Broad leaved evergreens are a glutton for punishment.  Rhododendrons feature broad leaves with big surfaces that suffer much more damage than needled evergreens.  Those big leaves react to winter weather graphically.  Those big leaves are sitting ducks for serious cold and vicious wind.  The rhododendron outside my home office window tell me whether the day is cold.  In cold weather, rhododendron leaves curl and drop down.  In very cold weather, the droopy outline of the leaf is rolled in on itself- much like a pencil.  In much the same way as I curl up on a cold day, their curling and dropping mechanism helps protect them from extreme cold.  In the picture above, the leaves are hanging, dangling, from the stems.  This is a winter profile, generated by adaptation.  Once the leaves fan out, I know the temperature has moderated.  Rhododendrons prosper far better in warmer zones than mine, but my few plants grace my garden with green all winter.

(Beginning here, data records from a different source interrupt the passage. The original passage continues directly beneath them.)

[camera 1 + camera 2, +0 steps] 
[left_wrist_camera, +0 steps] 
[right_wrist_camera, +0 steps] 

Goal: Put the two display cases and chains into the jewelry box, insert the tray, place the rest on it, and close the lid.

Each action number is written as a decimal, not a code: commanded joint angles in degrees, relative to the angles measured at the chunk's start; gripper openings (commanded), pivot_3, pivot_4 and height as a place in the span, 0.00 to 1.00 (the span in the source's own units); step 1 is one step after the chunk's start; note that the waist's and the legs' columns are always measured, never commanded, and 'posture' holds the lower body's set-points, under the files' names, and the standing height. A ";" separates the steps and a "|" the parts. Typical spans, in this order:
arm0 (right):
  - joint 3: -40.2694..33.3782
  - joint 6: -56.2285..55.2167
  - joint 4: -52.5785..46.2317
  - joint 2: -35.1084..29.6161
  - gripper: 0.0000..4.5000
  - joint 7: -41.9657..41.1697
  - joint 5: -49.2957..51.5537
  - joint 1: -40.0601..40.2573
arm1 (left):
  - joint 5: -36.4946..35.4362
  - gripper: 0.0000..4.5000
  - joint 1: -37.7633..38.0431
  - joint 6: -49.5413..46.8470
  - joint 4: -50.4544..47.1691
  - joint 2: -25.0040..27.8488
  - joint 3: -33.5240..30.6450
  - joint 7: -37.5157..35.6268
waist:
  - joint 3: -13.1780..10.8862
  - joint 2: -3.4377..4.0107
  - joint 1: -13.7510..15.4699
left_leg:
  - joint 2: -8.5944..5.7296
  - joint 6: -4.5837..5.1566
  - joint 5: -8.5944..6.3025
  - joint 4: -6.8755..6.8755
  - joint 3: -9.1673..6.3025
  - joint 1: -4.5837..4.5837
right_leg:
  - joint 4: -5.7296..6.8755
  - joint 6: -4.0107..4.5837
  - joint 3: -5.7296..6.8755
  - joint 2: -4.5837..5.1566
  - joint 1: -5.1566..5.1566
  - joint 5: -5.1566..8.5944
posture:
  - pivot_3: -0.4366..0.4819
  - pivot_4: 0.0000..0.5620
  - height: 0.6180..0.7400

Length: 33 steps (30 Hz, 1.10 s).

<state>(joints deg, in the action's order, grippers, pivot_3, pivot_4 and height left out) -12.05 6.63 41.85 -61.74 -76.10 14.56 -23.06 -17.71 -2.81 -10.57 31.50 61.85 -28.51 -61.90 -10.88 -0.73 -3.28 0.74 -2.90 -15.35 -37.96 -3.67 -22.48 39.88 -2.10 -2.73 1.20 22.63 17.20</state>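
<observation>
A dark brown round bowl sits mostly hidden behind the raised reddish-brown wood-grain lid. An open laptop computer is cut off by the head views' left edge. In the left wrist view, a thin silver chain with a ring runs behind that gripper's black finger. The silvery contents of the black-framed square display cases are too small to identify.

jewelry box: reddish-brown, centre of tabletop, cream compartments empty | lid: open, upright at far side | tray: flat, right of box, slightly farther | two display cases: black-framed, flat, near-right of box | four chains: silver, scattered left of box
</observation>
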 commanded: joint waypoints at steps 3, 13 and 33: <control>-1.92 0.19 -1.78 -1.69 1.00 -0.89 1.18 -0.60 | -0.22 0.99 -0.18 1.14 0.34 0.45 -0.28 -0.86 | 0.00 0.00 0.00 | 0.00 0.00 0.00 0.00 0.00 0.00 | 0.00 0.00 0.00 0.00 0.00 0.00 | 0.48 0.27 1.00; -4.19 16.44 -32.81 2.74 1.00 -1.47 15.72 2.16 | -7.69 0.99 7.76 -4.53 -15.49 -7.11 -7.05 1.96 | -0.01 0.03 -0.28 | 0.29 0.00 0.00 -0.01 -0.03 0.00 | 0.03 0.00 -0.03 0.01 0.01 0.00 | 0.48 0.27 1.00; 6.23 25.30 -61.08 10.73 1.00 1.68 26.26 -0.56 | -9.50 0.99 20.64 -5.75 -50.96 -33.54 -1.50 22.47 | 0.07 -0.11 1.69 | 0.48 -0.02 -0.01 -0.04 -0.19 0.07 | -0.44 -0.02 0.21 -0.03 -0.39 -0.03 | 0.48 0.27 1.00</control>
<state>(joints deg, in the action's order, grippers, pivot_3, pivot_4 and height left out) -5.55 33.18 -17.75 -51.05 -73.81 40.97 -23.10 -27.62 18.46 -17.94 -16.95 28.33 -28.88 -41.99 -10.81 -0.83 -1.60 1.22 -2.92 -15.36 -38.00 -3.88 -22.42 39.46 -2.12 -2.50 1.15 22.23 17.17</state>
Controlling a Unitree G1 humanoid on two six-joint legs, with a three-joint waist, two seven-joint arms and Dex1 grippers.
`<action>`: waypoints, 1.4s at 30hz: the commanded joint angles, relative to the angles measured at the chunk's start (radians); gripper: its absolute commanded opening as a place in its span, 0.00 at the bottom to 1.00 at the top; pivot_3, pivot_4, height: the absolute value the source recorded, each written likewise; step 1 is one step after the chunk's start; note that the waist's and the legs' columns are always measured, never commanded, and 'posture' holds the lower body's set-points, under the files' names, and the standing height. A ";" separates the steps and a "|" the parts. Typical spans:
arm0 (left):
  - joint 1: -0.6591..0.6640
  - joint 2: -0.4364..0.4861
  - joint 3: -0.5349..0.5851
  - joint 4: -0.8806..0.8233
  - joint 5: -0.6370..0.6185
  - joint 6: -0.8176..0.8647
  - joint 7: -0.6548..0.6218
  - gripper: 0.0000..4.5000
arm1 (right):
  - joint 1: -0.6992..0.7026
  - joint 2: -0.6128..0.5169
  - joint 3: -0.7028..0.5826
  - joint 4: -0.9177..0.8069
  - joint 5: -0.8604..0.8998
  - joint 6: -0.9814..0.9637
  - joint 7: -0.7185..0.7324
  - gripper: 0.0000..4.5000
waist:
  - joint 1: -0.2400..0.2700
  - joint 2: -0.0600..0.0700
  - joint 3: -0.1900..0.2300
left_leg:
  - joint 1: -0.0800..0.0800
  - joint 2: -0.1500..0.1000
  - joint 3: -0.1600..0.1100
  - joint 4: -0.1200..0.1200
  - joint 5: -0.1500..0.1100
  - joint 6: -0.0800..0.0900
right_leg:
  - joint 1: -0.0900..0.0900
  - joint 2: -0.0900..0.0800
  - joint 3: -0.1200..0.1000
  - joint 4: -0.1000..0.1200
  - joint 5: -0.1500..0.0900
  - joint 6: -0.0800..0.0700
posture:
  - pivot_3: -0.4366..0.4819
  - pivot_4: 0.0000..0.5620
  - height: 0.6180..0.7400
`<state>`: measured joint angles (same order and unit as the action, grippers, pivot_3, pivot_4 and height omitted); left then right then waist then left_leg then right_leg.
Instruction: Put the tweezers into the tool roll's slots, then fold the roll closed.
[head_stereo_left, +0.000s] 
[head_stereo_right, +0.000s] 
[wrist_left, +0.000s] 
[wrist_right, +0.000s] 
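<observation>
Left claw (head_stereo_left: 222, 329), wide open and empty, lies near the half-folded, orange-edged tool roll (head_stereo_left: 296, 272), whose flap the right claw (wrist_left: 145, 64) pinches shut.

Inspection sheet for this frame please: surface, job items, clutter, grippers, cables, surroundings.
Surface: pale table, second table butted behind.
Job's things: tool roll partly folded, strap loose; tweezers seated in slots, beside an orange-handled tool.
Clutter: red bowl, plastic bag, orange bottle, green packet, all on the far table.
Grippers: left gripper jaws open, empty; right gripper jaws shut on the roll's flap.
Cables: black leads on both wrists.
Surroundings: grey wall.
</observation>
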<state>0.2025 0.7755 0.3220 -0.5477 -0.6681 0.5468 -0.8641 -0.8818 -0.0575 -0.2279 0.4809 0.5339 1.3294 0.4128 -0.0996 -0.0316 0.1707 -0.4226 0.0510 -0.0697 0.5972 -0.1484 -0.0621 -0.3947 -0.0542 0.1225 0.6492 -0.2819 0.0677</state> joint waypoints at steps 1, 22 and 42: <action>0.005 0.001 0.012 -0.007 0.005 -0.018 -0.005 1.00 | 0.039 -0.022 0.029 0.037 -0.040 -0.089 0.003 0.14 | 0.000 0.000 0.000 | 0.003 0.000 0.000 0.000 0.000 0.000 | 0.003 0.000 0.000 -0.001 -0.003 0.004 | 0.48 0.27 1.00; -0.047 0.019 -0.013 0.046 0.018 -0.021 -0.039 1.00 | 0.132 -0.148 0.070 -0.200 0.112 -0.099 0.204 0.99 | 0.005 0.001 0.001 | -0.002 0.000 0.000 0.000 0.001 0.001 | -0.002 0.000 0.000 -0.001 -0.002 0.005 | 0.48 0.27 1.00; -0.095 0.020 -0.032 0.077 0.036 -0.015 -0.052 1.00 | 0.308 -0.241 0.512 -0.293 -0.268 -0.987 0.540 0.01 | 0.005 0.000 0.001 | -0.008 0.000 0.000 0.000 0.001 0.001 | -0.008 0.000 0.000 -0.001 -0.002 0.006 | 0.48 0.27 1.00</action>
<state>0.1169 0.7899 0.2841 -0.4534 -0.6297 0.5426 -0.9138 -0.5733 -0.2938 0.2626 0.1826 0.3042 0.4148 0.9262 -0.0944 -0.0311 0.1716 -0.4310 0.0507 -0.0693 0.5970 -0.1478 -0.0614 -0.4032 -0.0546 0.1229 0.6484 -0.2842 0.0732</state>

Boxwood-no other evergreen shrub describes a landscape better.  Most of our suppliers winter their boxwood in tunnel houses.  How so?  A boxwood out of the ground, in a pot, is an evergreen needing protection from the winter.  Boxwood in containers require special care, as their roots winter above ground.  Lots of water prior to the freeze is a good idea.  A wilt pruf spray- not a a bad idea.  Evergreens in pots at the front door is a very good winter look.


Boxwood in the ground prospers in my yard. The evergreens, both big and small, both needled and broad leaved, define a landscape both summer and winter.


If a winter season is unavoidable, the evergreens help to make it a little easier to bear.  They organize a space when snow has all but obliterated any of the details.  Once established, evergreens are long lived, and low maintenance.

snowy-day.jpgThis day would have been ever so much more bleak, without the evergreens.